Henrik Andersson, an economist at Uppsala university, is behind the report and studied 14.700 people from ten countries who came to Sweden in 1990 and 1991. They started usually shops, restaurants, hairdressers, taxi companies and shoemaking. Newly arrived from Syria and Lebanon pushed the more often companies than those from Ethiopia, Somalia and Vietnam.

– in Addition to the effect of the local network, it may depend on the level of education, access to capital and experience of private business from which will. Informal networks are the most common way to get a job. You benefit from the knowledge and resources available in the local ethnic network, " says Henrik Andersson.

can, in turn, help others to get a job.

Mats Hammarstedt, professor of economics at the linnaeus university in Växjö, sweden, has studied individual companies that had employees in 2014. About three percent of the owners were born in Sweden had at least one employee with a non-european background who have been in Sweden for a maximum of five years, compared with 36 percent of those who were born in the Middle east. They also had a higher degree, his partner employed.

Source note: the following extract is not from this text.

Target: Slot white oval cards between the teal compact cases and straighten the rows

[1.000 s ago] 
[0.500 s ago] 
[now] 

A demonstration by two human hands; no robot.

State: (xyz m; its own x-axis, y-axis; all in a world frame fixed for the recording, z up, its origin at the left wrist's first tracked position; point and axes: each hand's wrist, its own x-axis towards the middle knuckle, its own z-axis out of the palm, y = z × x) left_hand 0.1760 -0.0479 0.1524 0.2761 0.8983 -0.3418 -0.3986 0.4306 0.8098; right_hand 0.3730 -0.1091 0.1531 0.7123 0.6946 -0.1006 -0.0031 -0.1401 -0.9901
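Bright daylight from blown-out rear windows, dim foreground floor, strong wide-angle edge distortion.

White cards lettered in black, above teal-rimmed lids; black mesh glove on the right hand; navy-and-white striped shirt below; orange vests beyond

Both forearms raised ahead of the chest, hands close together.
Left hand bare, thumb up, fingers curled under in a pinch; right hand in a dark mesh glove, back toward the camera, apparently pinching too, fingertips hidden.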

Neither Maroun Aoun or Mats Hammarstedt think it is enough with the bets on the entrepreneurship among the unemployed newly arrived. They want it to be easier for anyone to start a business. Mats Hammarstedt warns that the level of education, lack of language skills, lack of social networks and contacts, and the presence of discrimination makes it difficult for the foreign-born.

– Some newcomers start their own businesses as a last resort because they cannot get a job, so it is a complex issue. But they starting their own businesses and employ others with an immigrant background can play an important role in the integration process, " says Mats Hammarstedt.